From the Star Ledger:

If almost 20% of N.J. adults don’t get vaccinated, will the state achieve herd immunity?

In a Rutgers-Eagleton poll released Thursday, 17% of New Jersey adults said they will not get the COVID vaccine.

Nearly half of all parents polled said they have concerns about the vaccine for their children.

As of Friday morning, about 57% of adults in the state have been fully vaccinated, according to state data. The state has set a goal of having 70% of New Jersey’s 6.9 million adult residents vaccinated by the end of June.

But if 17% of adults say they won’t get inoculated and nearly half of parents aren’t sure, will the state reach herd immunity,which is defined as having a large portion of the population immune to a disease either through vaccination or natural infection?

It’s not a simple question, medical experts said.

Stephanie Silvera, an infectious disease expert and professor at Montclair State University, said herd immunity isn’t an on/off switch, but more of a dimmer.

“The higher percentage of the population that is vaccinated, the lower the probability that someone who is infected will come in contact with someone who is vulnerable,” she said.

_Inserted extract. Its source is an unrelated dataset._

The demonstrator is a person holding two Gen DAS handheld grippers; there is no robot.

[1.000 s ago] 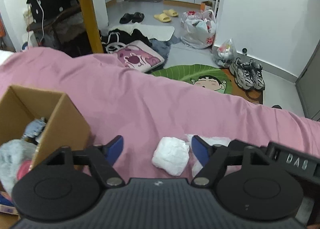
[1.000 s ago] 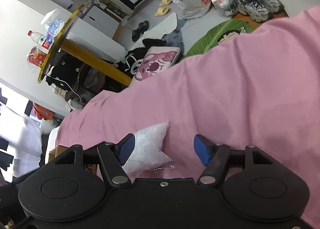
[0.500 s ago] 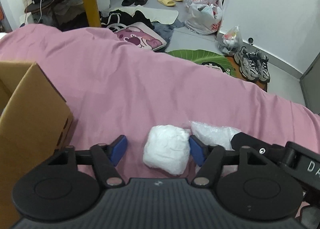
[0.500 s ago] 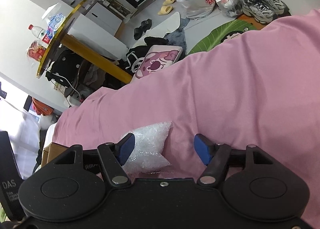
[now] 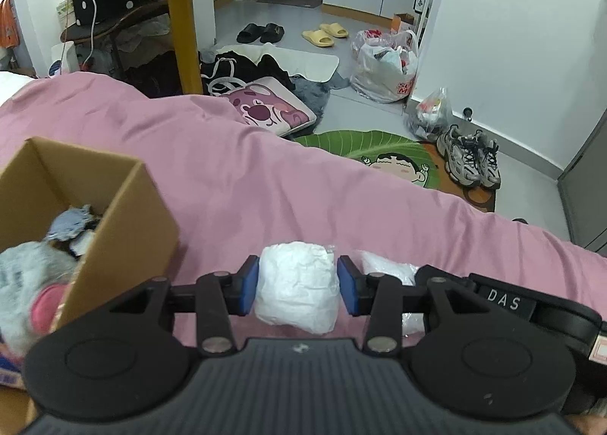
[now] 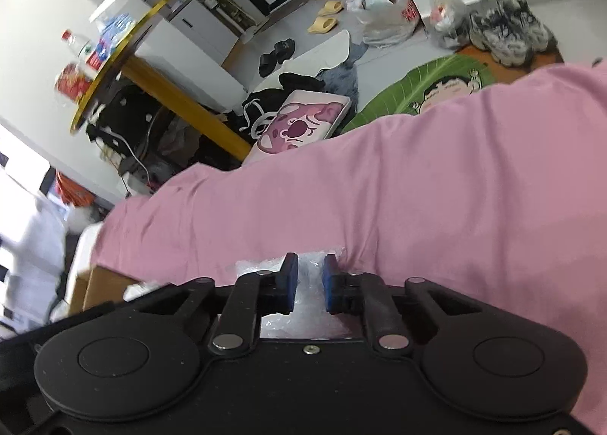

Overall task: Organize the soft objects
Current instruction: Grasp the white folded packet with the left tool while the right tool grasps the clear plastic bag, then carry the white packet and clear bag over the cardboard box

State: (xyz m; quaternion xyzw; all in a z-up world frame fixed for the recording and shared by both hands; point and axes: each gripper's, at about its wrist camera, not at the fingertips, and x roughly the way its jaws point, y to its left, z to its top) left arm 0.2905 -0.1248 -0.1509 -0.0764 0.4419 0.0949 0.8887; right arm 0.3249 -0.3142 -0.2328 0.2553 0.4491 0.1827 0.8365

She said if another 10% of the adult population that isn’t vaccinated decides to get the vaccine, and if more parents have their children vaccinated, that gets us closer to herd immunity.

“The challenge will be making sure that parents feel safe and comfortable getting their children vaccinated and this will likely require outreach and listening to their concerns so that they can be addressed,” she said.

Johri said the poll’s findings about parents — 43% said they will wait to see how the vaccines work out before getting their child inoculated, 4% said they were not sure, and 53% said they will get their child vaccinated right away — is actually heartening, especially when you take into account the margin of error.